EXERCISE PROMPT: Look below for the line containing "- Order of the" and the line containing "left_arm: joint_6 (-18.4"; repeat exactly those two lines and all lines between them, and nothing else.

*** RECORDED INFORMATION Section Begins ***

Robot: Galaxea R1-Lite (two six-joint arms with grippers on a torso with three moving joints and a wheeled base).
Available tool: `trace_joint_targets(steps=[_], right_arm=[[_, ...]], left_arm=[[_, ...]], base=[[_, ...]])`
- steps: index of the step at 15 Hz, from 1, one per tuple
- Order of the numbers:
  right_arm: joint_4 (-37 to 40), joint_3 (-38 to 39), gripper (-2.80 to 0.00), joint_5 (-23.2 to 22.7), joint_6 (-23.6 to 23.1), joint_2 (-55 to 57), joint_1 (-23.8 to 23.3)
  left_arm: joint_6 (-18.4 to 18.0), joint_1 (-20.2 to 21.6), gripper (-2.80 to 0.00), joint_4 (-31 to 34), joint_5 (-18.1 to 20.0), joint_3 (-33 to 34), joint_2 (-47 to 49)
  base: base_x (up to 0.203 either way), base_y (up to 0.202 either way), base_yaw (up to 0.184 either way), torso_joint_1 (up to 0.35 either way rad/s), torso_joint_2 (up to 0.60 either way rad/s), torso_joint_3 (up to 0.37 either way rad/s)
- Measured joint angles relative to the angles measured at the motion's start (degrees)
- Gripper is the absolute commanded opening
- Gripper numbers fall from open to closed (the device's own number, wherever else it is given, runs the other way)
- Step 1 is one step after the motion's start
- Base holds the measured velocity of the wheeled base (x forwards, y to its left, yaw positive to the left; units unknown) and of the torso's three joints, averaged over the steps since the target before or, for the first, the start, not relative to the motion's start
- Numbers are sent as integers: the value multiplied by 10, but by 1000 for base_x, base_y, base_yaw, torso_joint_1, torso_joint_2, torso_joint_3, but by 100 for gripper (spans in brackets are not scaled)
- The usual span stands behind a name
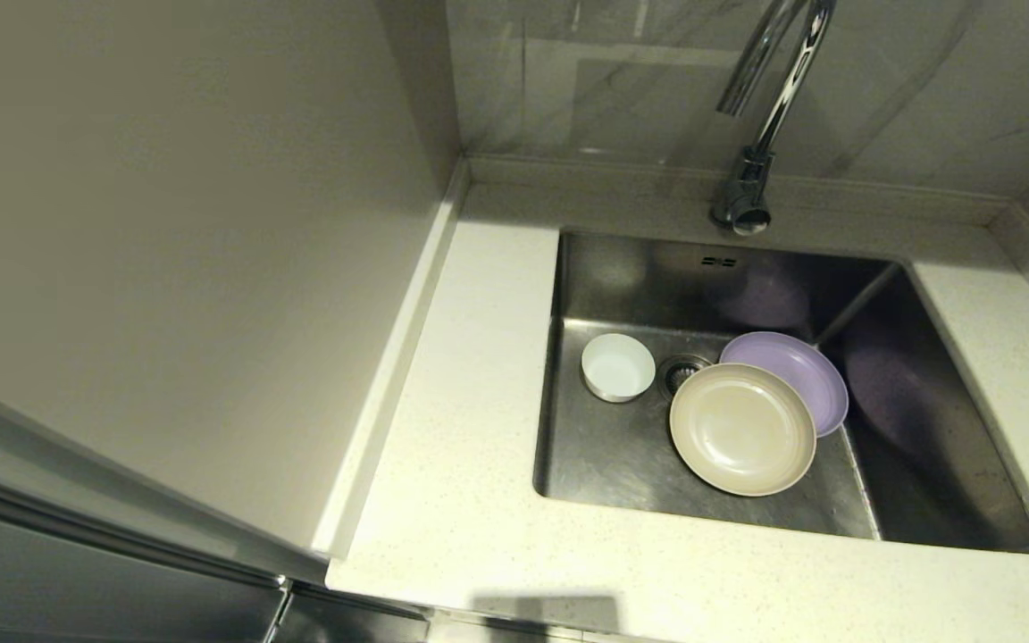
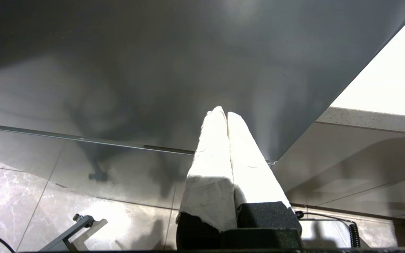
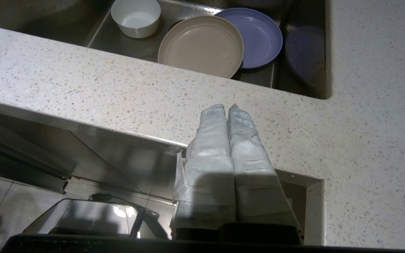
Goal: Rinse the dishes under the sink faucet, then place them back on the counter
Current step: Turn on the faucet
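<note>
Three dishes lie in the steel sink (image 1: 622,446): a small white bowl (image 1: 617,366) left of the drain, a beige plate (image 1: 742,429) and a lilac plate (image 1: 791,375) partly under it. The same white bowl (image 3: 136,17), beige plate (image 3: 200,45) and lilac plate (image 3: 258,35) show in the right wrist view. The chrome faucet (image 1: 769,98) arches over the sink's back edge. My right gripper (image 3: 227,106) is shut and empty, hovering at the counter's (image 3: 118,91) front edge. My left gripper (image 2: 223,111) is shut and empty, down beside a grey cabinet panel (image 2: 188,63). Neither arm shows in the head view.
The speckled counter (image 1: 470,420) wraps the sink, with a raised rim at the back and left. A tall beige panel (image 1: 193,250) stands at the left. Grey marbled wall tile (image 1: 925,80) rises behind the faucet. The drain strainer (image 1: 682,372) sits between bowl and plates.
</note>
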State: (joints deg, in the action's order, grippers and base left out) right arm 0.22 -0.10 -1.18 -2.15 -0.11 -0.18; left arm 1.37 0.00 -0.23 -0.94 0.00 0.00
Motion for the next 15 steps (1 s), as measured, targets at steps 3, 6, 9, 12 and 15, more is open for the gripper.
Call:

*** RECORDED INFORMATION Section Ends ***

EXERCISE SOLUTION:
- Order of the numbers:
  right_arm: joint_4 (-37 to 40), joint_3 (-38 to 39), gripper (-2.80 to 0.00), joint_5 (-23.2 to 22.7), joint_6 (-23.6 to 23.1), joint_2 (-55 to 57), joint_1 (-23.8 to 23.3)
  left_arm: joint_6 (-18.4 to 18.0), joint_1 (-20.2 to 21.6), gripper (-2.80 to 0.00), joint_4 (-31 to 34), joint_5 (-18.1 to 20.0), joint_3 (-33 to 34), joint_2 (-47 to 49)

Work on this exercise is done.